[Collected data]
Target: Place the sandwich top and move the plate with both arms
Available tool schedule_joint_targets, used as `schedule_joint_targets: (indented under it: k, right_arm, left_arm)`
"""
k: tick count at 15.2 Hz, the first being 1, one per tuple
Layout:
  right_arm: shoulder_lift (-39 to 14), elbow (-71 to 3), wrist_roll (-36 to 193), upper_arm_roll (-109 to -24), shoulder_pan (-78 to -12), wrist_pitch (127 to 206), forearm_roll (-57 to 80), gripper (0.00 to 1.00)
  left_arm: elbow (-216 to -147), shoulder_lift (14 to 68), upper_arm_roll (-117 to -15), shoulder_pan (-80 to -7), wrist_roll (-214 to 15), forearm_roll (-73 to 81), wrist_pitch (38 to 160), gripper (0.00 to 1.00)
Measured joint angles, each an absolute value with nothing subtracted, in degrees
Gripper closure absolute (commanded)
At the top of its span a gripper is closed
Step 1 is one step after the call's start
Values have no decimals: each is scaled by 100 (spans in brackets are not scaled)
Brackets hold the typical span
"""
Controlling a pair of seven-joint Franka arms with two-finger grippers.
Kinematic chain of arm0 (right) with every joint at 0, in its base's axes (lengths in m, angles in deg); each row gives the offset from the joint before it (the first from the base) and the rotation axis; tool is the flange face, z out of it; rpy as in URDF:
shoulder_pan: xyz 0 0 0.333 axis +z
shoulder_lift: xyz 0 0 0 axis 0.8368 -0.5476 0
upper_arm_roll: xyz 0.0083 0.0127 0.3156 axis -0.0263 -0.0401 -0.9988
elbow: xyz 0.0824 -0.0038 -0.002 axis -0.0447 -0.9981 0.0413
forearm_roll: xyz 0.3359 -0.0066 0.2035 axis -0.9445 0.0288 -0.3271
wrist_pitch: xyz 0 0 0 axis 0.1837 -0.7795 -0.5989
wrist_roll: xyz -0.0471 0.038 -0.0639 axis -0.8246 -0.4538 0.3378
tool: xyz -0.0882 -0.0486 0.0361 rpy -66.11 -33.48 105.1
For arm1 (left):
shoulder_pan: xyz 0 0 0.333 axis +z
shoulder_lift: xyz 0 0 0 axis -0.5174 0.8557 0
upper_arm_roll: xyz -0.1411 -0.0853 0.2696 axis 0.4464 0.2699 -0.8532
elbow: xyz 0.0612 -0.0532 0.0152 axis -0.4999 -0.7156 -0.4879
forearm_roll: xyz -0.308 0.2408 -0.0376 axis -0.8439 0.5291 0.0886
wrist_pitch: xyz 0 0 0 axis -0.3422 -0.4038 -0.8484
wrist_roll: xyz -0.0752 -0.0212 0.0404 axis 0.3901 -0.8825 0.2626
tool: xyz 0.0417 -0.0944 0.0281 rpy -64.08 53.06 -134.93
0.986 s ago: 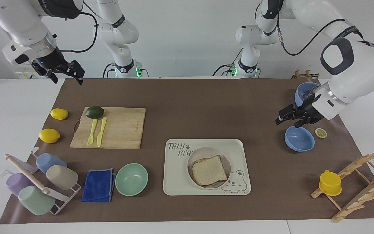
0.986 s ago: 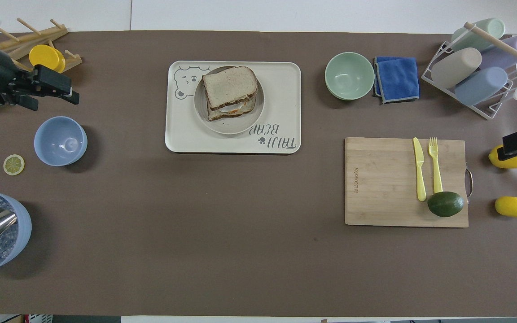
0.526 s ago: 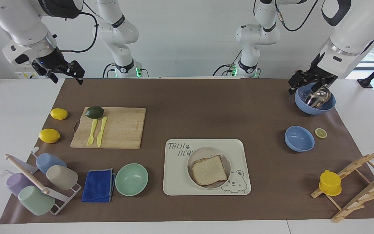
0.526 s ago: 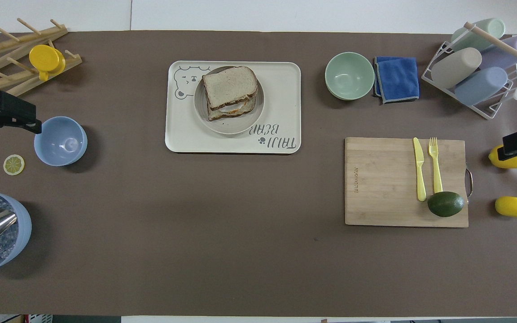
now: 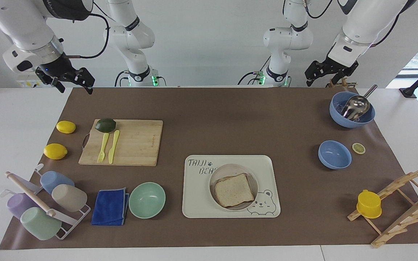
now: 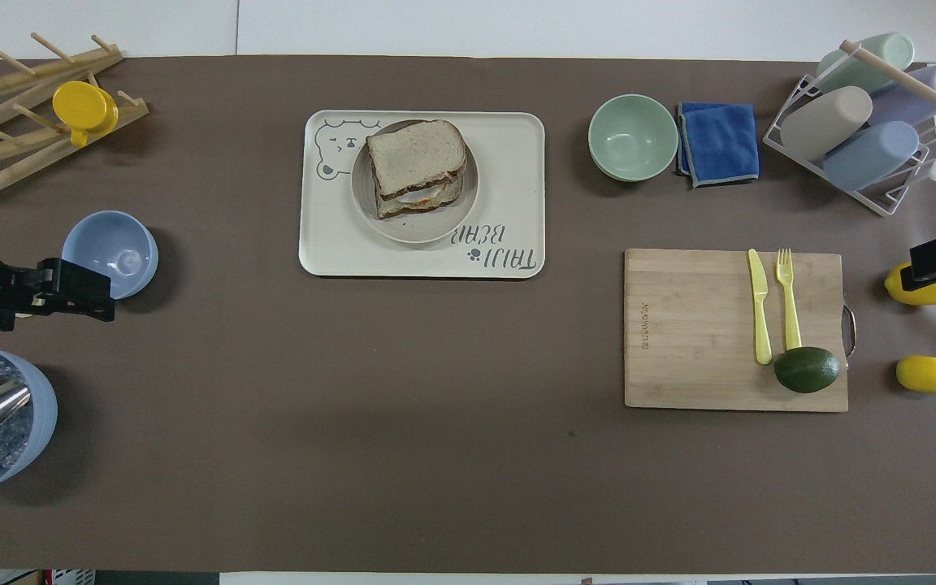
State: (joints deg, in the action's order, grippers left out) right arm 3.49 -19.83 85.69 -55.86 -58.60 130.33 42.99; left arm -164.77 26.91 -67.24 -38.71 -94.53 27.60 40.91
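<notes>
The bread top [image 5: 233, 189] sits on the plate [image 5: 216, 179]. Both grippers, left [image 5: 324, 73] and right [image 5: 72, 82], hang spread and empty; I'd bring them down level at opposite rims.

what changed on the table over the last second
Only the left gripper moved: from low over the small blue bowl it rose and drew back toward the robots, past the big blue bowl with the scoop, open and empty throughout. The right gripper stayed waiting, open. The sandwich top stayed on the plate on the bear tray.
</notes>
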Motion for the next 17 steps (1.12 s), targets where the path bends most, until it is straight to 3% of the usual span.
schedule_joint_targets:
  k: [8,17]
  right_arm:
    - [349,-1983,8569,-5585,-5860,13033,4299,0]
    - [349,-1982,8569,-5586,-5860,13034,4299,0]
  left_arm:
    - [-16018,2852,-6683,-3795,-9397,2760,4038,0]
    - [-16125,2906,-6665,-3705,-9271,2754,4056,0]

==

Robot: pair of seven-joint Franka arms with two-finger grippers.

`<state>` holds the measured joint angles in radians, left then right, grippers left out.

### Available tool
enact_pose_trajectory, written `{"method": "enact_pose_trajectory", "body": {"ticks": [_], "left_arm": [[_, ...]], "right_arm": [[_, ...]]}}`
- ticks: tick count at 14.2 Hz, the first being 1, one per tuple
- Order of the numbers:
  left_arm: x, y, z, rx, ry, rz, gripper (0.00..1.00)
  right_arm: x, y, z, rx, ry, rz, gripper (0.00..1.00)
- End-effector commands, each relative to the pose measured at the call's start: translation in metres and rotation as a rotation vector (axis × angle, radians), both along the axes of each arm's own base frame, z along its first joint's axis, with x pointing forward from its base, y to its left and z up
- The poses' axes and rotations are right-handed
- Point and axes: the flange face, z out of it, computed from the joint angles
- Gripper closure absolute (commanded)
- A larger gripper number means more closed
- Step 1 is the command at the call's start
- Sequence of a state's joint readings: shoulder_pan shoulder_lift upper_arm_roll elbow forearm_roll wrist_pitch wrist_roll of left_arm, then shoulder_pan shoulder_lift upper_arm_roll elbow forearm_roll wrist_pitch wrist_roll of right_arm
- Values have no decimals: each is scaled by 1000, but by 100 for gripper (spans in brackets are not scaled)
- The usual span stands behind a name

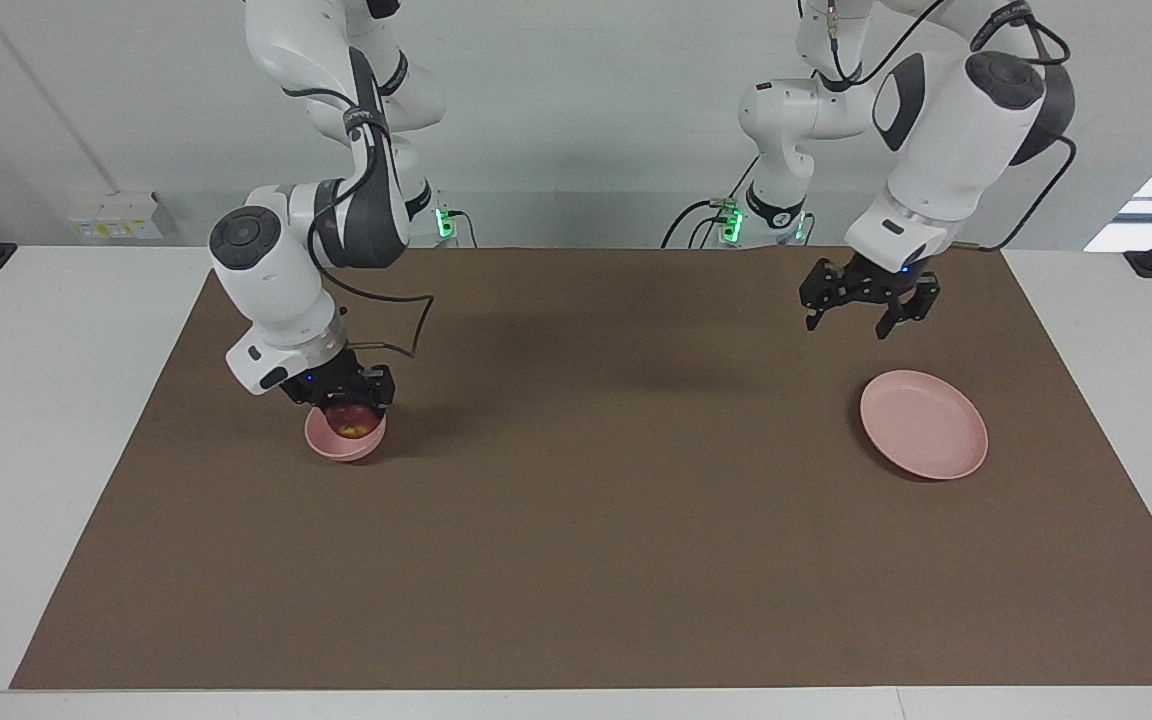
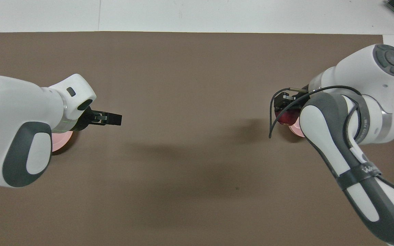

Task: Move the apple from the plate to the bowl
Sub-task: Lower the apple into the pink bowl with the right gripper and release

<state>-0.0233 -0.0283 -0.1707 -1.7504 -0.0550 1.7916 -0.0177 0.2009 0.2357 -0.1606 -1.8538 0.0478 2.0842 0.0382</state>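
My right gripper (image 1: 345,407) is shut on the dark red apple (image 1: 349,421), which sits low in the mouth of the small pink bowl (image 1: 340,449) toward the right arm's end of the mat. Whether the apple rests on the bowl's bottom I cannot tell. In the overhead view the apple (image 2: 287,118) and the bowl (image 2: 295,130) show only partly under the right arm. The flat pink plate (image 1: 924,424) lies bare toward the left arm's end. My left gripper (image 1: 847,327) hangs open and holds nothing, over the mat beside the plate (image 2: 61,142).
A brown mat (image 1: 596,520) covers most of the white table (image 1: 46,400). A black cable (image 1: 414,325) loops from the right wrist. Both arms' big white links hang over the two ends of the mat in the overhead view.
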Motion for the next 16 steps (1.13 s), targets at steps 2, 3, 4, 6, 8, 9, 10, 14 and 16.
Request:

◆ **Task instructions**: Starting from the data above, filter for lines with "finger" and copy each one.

◆ **Completed task**:
Controlling a pair of seven-joint Franka arms with two-finger grippers.
Robot: pair of seven-joint Franka arms with two-finger grippers.

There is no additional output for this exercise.